Présentation de l'accord

1.1

Contexte, déroulement et résultats des négociations

La Suisse et les Émirats arabes unis sont liés par une convention en vue d'éviter les doubles impositions en matière d'impôts sur le revenu1 (CDI-AE), signée le 6 octobre 2011. Elle n'a jamais été révisée depuis.

Le 7 juin 2017, la Suisse a signé la convention multilatérale pour la mise en oeuvre des mesures relatives aux conventions fiscales pour prévenir l'érosion de la base d'imposition et le transfert de bénéfices2 (convention BEPS, aussi appelée instrument multilatéral). La convention BEPS contient une série de dispositions visant à modifier les conventions contre les doubles impositions (CDI) en vigueur. Certaines de ces dispositions servent à mettre en oeuvre les standards minimaux fixés dans le cadre des actions 6 et 14 du Plan d'action de l'Organisation de coopération et de développement économiques (OCDE) concernant l'érosion de la base d'imposition et le transfert de bénéfices (ci-après «plan d'action BEPS»). La convention BEPS est entré en vigueur pour la Suisse la 1er décembre 2019.

La convention BEPS ne permet toutefois pas une mise en oeuvre complète du standard minimum de l'action 14 du plan d'action BEPS selon l'option choisie par la Suisse.

C'est pourquoi la Suisse et les Émirats arabes unis ont décidé d'adapter la CDI-AE aux résultats du plan d'action BEPS non pas par le biais de la convention BEPS, mais par un protocole bilatéral modifiant la CDI-AE.

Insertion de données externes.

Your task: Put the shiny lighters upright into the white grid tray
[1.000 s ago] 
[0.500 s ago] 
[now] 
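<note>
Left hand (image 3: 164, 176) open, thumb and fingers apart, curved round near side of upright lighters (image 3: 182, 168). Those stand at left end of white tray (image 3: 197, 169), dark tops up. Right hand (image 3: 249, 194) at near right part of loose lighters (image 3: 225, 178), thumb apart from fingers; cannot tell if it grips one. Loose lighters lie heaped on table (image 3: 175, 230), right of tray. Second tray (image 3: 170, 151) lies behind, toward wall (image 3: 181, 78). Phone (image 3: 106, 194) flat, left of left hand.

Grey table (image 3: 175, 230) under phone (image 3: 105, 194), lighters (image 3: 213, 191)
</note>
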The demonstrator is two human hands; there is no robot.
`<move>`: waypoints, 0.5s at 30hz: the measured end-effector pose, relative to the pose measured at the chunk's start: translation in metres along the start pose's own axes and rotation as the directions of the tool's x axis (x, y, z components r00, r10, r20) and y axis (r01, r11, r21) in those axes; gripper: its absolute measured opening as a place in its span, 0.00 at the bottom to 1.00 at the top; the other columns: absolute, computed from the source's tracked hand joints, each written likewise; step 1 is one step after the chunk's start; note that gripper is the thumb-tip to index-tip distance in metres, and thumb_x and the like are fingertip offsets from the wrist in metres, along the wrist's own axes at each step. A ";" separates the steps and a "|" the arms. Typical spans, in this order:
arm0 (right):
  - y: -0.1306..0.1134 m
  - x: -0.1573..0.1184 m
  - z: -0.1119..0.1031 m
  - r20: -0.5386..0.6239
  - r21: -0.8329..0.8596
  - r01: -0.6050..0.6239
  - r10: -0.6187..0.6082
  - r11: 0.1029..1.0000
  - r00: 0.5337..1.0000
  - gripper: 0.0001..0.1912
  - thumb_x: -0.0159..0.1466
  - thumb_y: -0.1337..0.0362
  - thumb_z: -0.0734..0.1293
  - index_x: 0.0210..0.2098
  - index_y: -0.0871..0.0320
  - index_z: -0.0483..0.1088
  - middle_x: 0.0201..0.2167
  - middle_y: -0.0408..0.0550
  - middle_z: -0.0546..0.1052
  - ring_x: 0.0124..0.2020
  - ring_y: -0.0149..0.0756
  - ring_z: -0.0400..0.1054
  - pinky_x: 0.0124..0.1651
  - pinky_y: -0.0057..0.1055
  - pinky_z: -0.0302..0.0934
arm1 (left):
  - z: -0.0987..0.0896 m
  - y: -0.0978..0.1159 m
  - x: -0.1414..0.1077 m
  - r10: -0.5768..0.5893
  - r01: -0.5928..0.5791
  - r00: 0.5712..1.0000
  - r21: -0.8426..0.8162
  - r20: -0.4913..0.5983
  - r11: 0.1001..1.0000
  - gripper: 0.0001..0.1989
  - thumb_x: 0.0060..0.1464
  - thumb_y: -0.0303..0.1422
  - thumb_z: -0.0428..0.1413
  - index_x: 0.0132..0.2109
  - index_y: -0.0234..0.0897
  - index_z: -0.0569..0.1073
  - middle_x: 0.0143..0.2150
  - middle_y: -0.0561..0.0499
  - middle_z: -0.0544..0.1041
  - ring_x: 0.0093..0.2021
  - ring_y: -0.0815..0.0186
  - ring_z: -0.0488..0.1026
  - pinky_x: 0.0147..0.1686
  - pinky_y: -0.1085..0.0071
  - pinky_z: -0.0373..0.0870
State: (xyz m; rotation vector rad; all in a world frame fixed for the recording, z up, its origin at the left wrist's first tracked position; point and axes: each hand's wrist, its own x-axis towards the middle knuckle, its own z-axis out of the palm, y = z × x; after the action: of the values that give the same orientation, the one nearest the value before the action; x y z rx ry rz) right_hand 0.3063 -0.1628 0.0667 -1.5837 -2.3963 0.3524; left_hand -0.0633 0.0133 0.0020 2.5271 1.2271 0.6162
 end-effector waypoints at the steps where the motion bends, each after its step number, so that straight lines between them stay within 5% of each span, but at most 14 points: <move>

Les négociations concernant ce protocole (protocole de modification) ont pu être conclues en octobre 2021. Les cantons et les milieux intéressés ont été consultés en janvier 2022 sur sa conclusion et l'ont accueillie favorablement. Le protocole de modification a pu être signé le 5 novembre 2022.

1.2

Appréciation

Le protocole de modification contient quasi exclusivement des dispositions qui auraient été reprises si la Suisse et les Émirats arabes unis avaient décidé que la CDI était couverte par la convention BEPS. Il existe donc un rapport au niveau du contenu entre le protocole et la convention BEPS, mais pas de lien direct.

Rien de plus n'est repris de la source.